=== DATA SECTION ===
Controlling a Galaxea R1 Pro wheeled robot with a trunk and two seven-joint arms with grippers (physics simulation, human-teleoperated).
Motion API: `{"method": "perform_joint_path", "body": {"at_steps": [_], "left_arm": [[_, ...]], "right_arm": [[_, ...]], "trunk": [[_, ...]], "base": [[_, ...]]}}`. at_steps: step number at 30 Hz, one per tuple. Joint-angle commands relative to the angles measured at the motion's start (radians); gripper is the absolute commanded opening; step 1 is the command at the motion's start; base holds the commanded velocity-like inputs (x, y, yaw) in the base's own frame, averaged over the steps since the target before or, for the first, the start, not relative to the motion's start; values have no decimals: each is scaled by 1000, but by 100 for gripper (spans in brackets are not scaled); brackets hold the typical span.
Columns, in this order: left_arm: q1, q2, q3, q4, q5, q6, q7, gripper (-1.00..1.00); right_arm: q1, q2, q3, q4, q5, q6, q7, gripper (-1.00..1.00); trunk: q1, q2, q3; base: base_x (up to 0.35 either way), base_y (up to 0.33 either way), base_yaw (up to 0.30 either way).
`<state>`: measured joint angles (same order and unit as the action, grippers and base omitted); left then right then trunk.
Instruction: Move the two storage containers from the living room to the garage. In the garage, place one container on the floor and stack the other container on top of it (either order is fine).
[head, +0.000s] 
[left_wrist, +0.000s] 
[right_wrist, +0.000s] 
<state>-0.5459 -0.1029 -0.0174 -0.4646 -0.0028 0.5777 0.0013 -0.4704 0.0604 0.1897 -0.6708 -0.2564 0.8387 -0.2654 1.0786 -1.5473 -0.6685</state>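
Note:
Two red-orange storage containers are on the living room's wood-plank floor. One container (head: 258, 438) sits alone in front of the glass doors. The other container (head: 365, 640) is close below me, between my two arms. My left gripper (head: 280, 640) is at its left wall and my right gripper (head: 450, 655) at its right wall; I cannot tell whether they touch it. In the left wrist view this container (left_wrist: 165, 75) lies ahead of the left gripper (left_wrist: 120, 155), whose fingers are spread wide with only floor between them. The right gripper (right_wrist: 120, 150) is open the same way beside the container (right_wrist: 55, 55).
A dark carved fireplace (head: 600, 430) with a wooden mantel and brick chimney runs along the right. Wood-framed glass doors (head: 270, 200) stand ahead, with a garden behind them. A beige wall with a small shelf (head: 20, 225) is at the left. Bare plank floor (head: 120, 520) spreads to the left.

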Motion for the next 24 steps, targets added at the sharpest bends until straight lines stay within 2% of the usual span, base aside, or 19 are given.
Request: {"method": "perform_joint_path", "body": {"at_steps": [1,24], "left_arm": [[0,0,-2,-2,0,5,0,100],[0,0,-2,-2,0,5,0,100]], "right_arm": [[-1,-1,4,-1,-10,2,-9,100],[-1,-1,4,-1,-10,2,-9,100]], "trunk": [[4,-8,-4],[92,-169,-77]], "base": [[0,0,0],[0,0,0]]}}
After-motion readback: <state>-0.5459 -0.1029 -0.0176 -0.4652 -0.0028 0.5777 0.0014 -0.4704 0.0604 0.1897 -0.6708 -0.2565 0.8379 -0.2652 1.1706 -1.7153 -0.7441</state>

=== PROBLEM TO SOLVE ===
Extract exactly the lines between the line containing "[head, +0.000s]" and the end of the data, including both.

=== PROBLEM SOLUTION ===
[head, +0.000s] 
[left_wrist, +0.000s] 
[right_wrist, +0.000s] 
<state>-0.5459 -0.1029 -0.0174 -0.4646 -0.0028 0.5777 0.0013 -0.4704 0.0604 0.1897 -0.6708 -0.2564 0.8387 -0.2654 1.0786 -1.5473 -0.6685</state>
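Note:
Two red-orange storage containers are on the living room's wood-plank floor. One container (head: 258, 438) sits alone in front of the glass doors. The other container (head: 365, 640) is close below me, between my two arms. My left gripper (head: 280, 640) is at its left wall and my right gripper (head: 450, 655) at its right wall; I cannot tell whether they touch it. In the left wrist view this container (left_wrist: 165, 75) lies ahead of the left gripper (left_wrist: 120, 155), whose fingers are spread wide with only floor between them. The right gripper (right_wrist: 120, 150) is open the same way beside the container (right_wrist: 55, 55).
A dark carved fireplace (head: 600, 430) with a wooden mantel and brick chimney runs along the right. Wood-framed glass doors (head: 270, 200) stand ahead, with a garden behind them. A beige wall with a small shelf (head: 20, 225) is at the left. Bare plank floor (head: 120, 520) spreads to the left.
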
Motion for the next 24 steps, targets added at the sharpest bends until straight lines stay within 2% of the usual span, base aside, or 19 are given.
Request: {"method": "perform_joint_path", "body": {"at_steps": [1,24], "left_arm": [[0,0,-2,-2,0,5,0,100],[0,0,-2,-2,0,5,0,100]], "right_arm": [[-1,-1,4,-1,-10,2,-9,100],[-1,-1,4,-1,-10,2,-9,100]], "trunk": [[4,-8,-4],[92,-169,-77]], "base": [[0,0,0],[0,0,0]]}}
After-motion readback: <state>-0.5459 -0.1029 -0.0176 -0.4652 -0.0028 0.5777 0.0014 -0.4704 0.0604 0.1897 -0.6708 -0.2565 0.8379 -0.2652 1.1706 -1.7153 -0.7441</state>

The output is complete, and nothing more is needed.